How to complete this task:
Repeat the material exactly from its first line to the line that includes "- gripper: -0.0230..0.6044". Skip pictures.

====== Given material

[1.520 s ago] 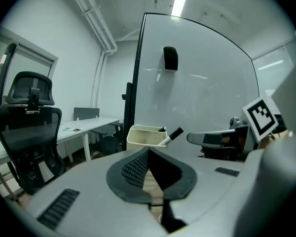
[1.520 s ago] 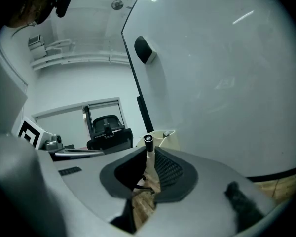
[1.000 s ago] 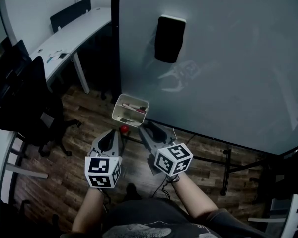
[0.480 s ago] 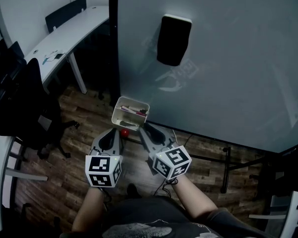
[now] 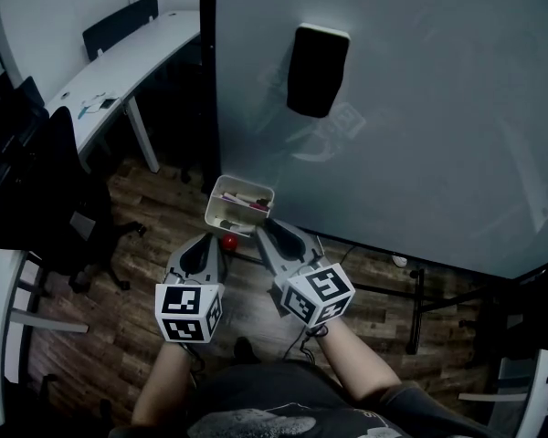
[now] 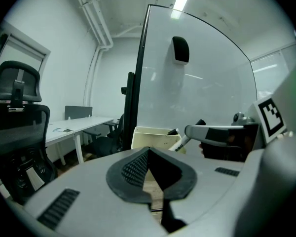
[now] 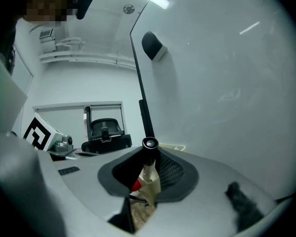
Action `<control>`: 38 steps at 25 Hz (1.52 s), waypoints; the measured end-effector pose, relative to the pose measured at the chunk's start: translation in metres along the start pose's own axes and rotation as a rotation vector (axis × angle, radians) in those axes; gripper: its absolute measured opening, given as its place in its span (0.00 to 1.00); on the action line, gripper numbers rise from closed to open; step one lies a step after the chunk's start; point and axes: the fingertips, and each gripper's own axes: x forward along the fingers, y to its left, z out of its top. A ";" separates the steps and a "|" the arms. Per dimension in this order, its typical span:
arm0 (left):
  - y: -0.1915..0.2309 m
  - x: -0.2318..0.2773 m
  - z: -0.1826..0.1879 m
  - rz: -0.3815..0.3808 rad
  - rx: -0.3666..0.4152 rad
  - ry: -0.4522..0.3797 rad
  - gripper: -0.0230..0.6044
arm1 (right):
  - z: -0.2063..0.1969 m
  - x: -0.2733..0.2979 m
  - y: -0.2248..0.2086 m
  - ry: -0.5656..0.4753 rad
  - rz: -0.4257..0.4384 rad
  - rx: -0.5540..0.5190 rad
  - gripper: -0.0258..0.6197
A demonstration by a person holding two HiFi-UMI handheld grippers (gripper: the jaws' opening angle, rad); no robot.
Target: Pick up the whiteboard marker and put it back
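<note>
Your right gripper (image 7: 148, 168) has its jaws closing on the whiteboard marker (image 7: 149, 154), which stands between them right by the white tray (image 5: 214, 210). Lifting it and putting it back remain. Your left gripper (image 6: 148, 153) is closed and empty.

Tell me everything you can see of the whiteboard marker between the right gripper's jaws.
The whiteboard marker is a plastic-looking stick: white barrel with dark print, black end facing the right gripper view. It stands tilted between the jaws of the right gripper, which are closing on it, their dark ribbed pads against its sides. Its far end points toward the cream tray; whether they touch is unclear.
</note>
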 end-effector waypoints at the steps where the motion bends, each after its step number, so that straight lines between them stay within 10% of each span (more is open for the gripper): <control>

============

Solution for this problem:
[1.520 s ago] 
[1.520 s ago] 
[1.000 s ago] 
[0.480 s ago] 
[now] 
[now] 
[now] 
Action `<control>`: 38 steps at 25 Hz (1.52 s), waypoints; the measured end-effector pose, relative to the pose measured at the chunk's start: translation in metres along the start pose's own axes and rotation as a rotation vector (axis × angle, radians) in those axes; gripper: its absolute measured opening, given as its place in its span (0.00 to 1.00); on the action line, gripper numbers rise from closed to open; step one lies a step after the chunk's start; point and axes: the fingertips, and each gripper's own axes: x forward along the fingers, y to its left, z out of its top. A ";" separates the steps and a "|" the arms. Per dimension in this order, its typical span:
arm0 (left):
  - y: -0.1915..0.2309 m
  - x: -0.2318..0.2773 m
  - z: -0.1826..0.1879 m
  - rz: -0.3815..0.3808 rad
  - rx: -0.3666..0.4152 rad
  - ry: -0.4522..0.3797 rad
  - gripper: -0.0230..0.6044

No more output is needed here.